◆ **Dataset section**
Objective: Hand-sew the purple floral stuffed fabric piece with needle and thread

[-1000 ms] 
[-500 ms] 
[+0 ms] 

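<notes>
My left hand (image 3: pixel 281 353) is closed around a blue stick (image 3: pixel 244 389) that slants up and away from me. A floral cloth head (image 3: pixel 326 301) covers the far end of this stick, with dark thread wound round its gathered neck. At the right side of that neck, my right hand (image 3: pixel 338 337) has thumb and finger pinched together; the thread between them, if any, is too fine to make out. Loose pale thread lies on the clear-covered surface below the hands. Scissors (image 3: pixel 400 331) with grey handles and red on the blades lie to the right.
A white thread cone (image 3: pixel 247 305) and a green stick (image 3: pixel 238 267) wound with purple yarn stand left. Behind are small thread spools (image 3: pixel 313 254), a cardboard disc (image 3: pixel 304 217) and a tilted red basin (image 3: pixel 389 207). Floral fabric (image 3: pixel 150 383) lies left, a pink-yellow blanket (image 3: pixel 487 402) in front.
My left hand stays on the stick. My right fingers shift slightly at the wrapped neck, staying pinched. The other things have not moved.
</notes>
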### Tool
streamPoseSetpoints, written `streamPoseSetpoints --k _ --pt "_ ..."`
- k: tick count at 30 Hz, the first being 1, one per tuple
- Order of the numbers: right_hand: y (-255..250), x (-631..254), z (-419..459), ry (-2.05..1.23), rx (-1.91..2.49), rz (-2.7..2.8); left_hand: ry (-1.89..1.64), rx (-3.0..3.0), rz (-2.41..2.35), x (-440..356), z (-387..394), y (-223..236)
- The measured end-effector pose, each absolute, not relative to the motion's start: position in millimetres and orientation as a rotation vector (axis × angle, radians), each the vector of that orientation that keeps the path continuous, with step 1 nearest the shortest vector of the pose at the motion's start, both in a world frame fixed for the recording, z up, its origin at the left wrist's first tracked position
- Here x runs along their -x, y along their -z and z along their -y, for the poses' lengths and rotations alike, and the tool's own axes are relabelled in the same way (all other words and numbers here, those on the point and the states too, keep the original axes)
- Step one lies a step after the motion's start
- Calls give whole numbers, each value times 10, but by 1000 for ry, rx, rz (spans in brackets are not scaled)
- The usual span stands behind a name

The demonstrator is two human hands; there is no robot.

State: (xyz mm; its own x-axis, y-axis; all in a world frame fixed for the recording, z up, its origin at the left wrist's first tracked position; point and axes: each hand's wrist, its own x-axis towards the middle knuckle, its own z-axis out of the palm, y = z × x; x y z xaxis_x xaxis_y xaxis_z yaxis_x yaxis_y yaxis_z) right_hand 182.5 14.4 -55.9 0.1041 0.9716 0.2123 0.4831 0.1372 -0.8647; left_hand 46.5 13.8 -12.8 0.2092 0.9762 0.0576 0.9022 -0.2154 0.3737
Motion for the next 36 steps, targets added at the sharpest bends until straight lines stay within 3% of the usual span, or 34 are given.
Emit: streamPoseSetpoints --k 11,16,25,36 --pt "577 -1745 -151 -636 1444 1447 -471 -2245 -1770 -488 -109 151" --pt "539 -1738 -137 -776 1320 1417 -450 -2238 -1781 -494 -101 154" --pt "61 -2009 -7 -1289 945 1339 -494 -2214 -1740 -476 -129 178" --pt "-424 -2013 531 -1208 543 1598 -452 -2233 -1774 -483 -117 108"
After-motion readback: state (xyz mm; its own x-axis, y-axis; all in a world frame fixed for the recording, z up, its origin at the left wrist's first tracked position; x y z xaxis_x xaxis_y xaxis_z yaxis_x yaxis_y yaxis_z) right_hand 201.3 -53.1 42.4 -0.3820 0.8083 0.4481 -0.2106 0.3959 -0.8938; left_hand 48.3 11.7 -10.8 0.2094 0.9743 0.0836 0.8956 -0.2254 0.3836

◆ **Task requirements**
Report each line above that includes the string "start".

◆ **Solution to this task**
- The measured end-effector pose, each absolute, not relative to the motion's start: position in millimetres and orientation as a rotation vector (axis × angle, radians), each the vector of that orientation that keeps the path continuous, with step 1 nearest the shortest vector of the pose at the motion's start, both in a world frame fixed for the recording, z up, its origin at the left wrist's first tracked position
- Step one lies a step after the motion's start

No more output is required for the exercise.